**Problem**
Restate, exactly as written, the entries below from the line that holds "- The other" through the line that holds "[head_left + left". Pictures are not part of the copy.

**Provided records**
------

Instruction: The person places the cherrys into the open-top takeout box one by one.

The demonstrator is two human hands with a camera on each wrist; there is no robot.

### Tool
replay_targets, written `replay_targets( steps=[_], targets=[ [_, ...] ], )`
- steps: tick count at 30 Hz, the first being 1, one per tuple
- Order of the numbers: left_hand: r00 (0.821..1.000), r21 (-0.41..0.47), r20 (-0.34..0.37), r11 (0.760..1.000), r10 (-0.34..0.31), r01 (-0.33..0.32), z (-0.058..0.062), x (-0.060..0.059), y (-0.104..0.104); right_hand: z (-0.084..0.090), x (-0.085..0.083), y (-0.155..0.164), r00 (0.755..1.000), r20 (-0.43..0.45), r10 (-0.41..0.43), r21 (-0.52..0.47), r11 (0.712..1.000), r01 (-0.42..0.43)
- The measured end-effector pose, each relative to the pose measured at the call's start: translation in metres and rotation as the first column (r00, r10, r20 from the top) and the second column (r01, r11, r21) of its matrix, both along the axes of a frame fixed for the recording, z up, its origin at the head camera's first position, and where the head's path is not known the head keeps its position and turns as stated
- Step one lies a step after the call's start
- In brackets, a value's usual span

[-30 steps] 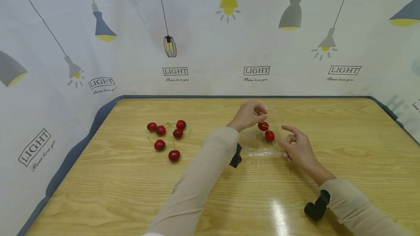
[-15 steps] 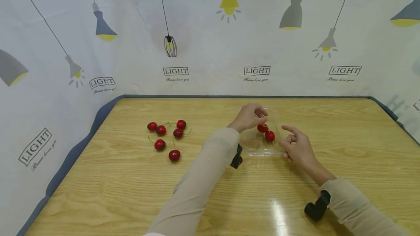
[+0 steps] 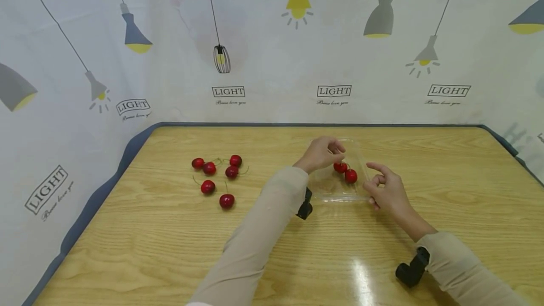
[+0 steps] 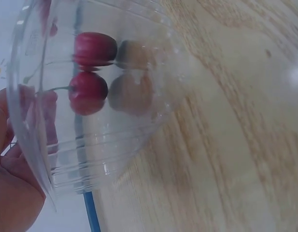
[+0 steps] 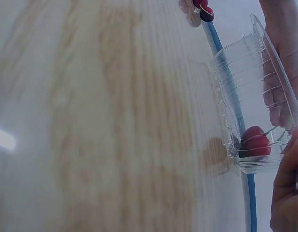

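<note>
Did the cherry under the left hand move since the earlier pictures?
Yes. The cherry moved down into the clear box, ending beside the second cherry.

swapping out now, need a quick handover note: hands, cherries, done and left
Left hand: over the clear tray, fingertips at a cherry stem; whether it pinches is unclear.
Right hand: at the tray's right edge, fingers loosely curled.
Done: two cherries lie in the tray.
Left: six loose cherries on the table, left of the tray.
</note>
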State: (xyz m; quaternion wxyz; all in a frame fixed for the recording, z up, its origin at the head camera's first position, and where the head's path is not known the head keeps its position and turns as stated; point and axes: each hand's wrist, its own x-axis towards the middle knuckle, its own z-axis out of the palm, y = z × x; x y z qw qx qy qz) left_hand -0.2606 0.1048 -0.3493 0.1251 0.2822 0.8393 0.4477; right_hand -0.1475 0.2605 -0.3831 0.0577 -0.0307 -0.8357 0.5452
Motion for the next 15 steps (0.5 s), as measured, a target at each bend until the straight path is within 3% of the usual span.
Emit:
replay_targets(
  steps=[15],
  targets=[
    [0.998, -0.022, -0.058, 1.0, -0.008, 0.007, 0.0013, -0.0001, -0.001, 0.0015, 0.0011, -0.0007, 1.0, 0.005, 0.002, -0.005, 1.0, -0.002]
  ],
)
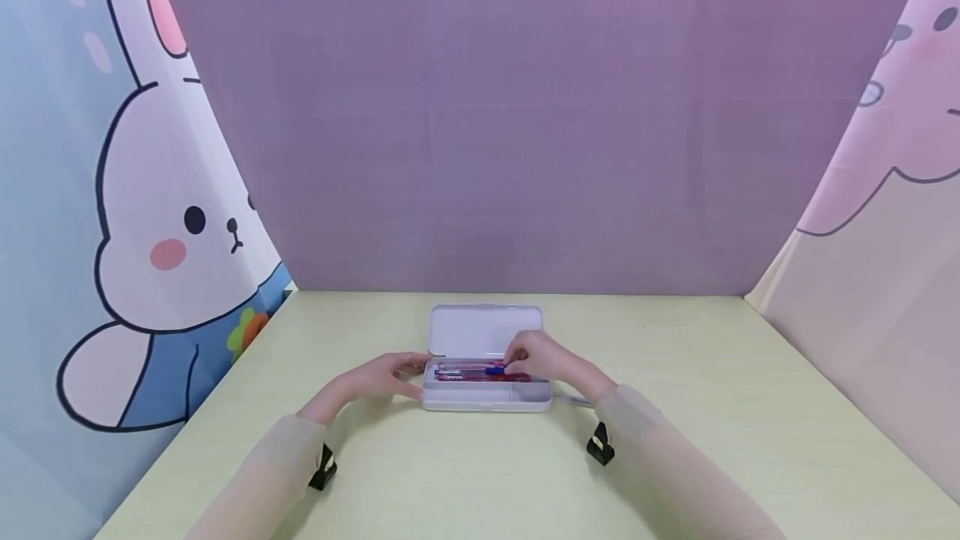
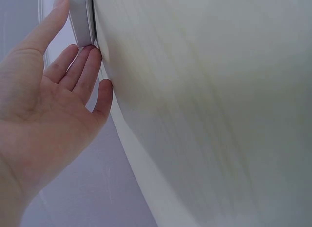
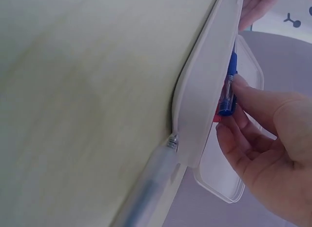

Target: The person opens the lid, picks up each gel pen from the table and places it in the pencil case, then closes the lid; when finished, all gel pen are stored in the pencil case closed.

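Note:
A white pencil case (image 1: pixel 486 405) sits on the table, its lid (image 1: pixel 472 330) raised at the back. Its rear compartment holds several pens, among them red ones (image 1: pixel 517 377). My right hand (image 1: pixel 543 355) reaches over the right part of the case and pinches a clear-barrelled blue pen (image 3: pixel 229 83) between thumb and fingers. This pen lies lengthwise at the top of the other pens. At the case's left end is my left hand (image 1: pixel 378 376), thumb toward the front corner and fingers toward the rear. In the left wrist view its fairly straight fingertips (image 2: pixel 87 53) touch the case.
Another pen (image 1: pixel 573 400) rests on the table by the case's right end, partly behind my right wrist. The case's front has a long compartment (image 1: pixel 465 396) and a smaller one (image 1: pixel 531 392). A purple cloth (image 1: pixel 487 148) hangs beyond the table's far edge, with patterned curtains either side.

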The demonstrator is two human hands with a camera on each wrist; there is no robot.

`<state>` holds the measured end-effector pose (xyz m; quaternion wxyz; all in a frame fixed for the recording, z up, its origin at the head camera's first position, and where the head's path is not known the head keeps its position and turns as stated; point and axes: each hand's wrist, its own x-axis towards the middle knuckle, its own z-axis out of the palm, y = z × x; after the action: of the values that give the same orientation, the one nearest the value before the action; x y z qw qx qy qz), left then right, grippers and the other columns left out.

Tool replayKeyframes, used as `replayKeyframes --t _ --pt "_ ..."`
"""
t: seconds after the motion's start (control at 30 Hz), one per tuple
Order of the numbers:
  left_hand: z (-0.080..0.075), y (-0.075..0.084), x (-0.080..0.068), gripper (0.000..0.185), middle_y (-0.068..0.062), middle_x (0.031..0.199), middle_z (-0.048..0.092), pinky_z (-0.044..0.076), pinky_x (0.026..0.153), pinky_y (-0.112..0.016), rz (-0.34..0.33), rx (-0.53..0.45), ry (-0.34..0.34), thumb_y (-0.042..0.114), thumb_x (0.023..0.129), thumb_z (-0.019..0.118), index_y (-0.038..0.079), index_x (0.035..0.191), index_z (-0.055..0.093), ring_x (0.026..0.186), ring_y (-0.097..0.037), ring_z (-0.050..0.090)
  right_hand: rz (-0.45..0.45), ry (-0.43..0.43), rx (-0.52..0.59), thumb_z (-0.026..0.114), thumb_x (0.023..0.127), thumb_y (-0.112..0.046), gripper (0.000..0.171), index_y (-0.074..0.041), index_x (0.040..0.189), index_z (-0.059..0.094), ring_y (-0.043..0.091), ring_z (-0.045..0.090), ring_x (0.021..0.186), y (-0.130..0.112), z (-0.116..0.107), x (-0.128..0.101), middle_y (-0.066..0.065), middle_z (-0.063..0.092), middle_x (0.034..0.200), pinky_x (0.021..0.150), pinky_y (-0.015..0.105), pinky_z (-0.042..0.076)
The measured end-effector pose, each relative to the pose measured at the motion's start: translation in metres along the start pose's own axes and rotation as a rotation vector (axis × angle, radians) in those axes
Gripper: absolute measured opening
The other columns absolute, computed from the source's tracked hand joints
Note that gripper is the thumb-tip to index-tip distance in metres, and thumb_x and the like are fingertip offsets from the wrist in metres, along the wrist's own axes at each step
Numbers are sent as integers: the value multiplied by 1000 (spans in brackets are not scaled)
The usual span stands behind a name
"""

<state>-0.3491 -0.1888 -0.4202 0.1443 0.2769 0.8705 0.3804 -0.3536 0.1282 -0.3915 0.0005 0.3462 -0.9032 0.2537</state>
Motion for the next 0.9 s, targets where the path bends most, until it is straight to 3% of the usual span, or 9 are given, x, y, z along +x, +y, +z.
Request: replayKeyframes --t 0.17,0.9 --pt "0 -2 0 69 -20 139 47 35 106 -53 -1 15 1 27 82 72 2 139 43 123 -36 48 -12 -15 -49 68 84 -9 8 -4 87 73 8 54 73 0 0 0 1 63 80 66 17 46" --pt "1 -2 3 70 -19 139 47 36 106 -52 -28 10 6 28 81 73 3 139 43 124 -36 48 28 -6 -21 67 86 -12 7 -8 89 72 11 58 76 4 -7 -4 0 64 83 68 21 50"
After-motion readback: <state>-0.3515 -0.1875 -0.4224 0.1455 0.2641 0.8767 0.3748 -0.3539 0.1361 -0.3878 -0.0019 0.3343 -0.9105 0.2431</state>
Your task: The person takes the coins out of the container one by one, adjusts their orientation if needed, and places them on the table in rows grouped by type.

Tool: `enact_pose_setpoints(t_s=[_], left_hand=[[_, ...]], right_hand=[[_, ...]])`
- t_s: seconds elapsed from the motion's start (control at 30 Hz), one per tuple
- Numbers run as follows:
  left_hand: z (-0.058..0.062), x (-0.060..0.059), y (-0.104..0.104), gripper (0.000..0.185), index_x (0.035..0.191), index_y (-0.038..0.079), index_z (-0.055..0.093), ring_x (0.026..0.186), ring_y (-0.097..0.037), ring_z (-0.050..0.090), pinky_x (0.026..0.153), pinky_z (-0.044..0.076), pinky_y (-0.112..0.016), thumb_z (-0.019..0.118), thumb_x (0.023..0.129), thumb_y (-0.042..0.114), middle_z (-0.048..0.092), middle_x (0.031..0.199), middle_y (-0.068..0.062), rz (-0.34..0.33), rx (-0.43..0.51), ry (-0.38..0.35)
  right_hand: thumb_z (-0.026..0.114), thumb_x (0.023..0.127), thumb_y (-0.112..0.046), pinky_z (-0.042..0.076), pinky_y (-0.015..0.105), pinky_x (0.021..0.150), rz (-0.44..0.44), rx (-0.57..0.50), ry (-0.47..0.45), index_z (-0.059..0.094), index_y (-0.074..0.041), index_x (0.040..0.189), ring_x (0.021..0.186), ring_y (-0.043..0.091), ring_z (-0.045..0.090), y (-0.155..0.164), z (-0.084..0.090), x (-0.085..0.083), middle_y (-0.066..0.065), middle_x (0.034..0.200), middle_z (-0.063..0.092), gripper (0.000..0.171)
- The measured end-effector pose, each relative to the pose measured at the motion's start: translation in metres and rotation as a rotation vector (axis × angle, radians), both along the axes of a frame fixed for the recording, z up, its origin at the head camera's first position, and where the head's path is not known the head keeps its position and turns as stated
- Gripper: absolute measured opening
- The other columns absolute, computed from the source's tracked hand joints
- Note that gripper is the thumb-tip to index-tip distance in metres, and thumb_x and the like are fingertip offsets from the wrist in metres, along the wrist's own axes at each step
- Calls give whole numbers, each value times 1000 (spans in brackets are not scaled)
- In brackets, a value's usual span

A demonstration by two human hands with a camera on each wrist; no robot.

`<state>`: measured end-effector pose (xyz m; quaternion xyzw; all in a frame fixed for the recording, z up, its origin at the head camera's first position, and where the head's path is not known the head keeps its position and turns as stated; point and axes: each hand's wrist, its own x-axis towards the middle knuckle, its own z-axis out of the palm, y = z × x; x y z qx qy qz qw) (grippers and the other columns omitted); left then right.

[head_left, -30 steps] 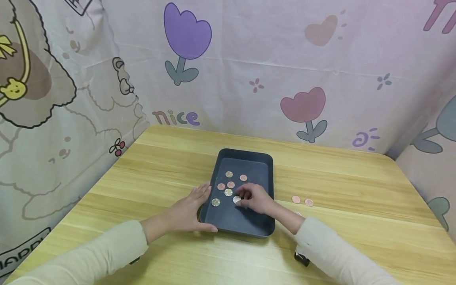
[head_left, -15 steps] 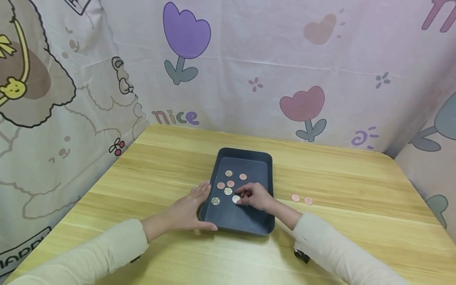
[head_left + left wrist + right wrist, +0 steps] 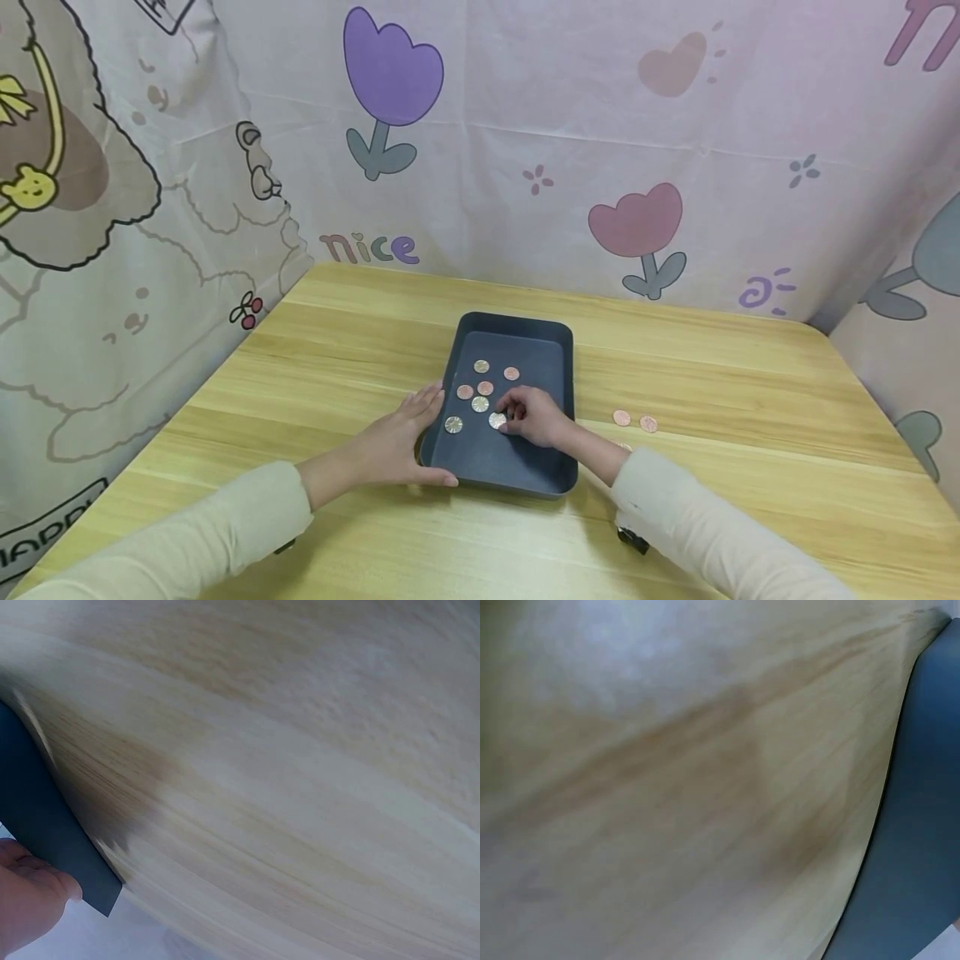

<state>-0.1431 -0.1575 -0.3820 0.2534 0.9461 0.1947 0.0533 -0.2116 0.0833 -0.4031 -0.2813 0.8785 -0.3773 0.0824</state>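
A dark grey rectangular tray (image 3: 517,475) lies on the wooden table. My left hand (image 3: 393,442) rests against the tray's left side and near-left corner, fingers extended along the wall and thumb at the front edge. Inside the tray, my right hand (image 3: 536,417) has curled fingers, with thumb and fingertip at a silvery coin (image 3: 496,421). Close by lie gold-coloured coins, including one at the left (image 3: 453,425), and copper-coloured coins, including one at the upper right (image 3: 512,373). In the right wrist view the tray wall (image 3: 907,825) shows, but the fingers' work is hidden.
Two copper-coloured coins, a left one (image 3: 622,417) and a right one (image 3: 648,424), lie on the table (image 3: 720,375) right of the tray. Another coin (image 3: 625,447) is partly hidden by the right forearm. A printed cloth (image 3: 510,208) hangs behind the table.
Both hands stay almost where they were. The right forearm and sleeve have shifted slightly; the coins in the tray keep their places.
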Motion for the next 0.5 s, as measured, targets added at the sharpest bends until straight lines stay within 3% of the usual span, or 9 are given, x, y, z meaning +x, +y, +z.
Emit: enact_pose_setpoints(t_s=[0.33,0.5], left_hand=[[-1,-1,0,117,144,-6,22,142,-35,17,117,20,-47,69,65,67,15,154,-19,2,2,5],[-1,1,0,117,144,-6,22,143,-34,17,117,19,-47,70,65,65,15,154,-20,0,0,20]], right_hand=[[71,77,-1,39,16,57,-4,46,39,61,1,87,64,7,43,-4,1,3,5,74,52,14],[71,78,-3,37,17,55,-55,47,25,58,-2,83,63,9,43,-6,1,5,3,71,51,14]])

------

**The answer**
- The other columns absolute, computed from the source's tracked hand joints
- Note that gripper is the thumb-tip to index-tip distance in metres, and thumb_x and the like are fingertip offsets from the wrist in metres, along the wrist's own axes at each step
- Calls give whole numbers, each value times 1000 (spans in brackets are not scaled)
- In brackets, a value's usual span

A demonstration by two human hands with a camera on each wrist; no robot.

`<state>`: measured end-effector pose (xyz m; quaternion xyzw; all in a frame fixed for the recording, z up, its origin at the head camera's first position, and where the head's path is not known the head keeps its position and turns as stated; point and axes: each hand's wrist, its own x-axis towards the middle knuckle, its own z-axis out of the palm, y = z × x; x y z qx qy qz qw) (grippers and the other columns omitted); left then right.

[head_left, -30 steps] 
[head_left, -15 steps] 
[head_left + left wrist + right wrist, +0 steps] 

The submitted answer is complete.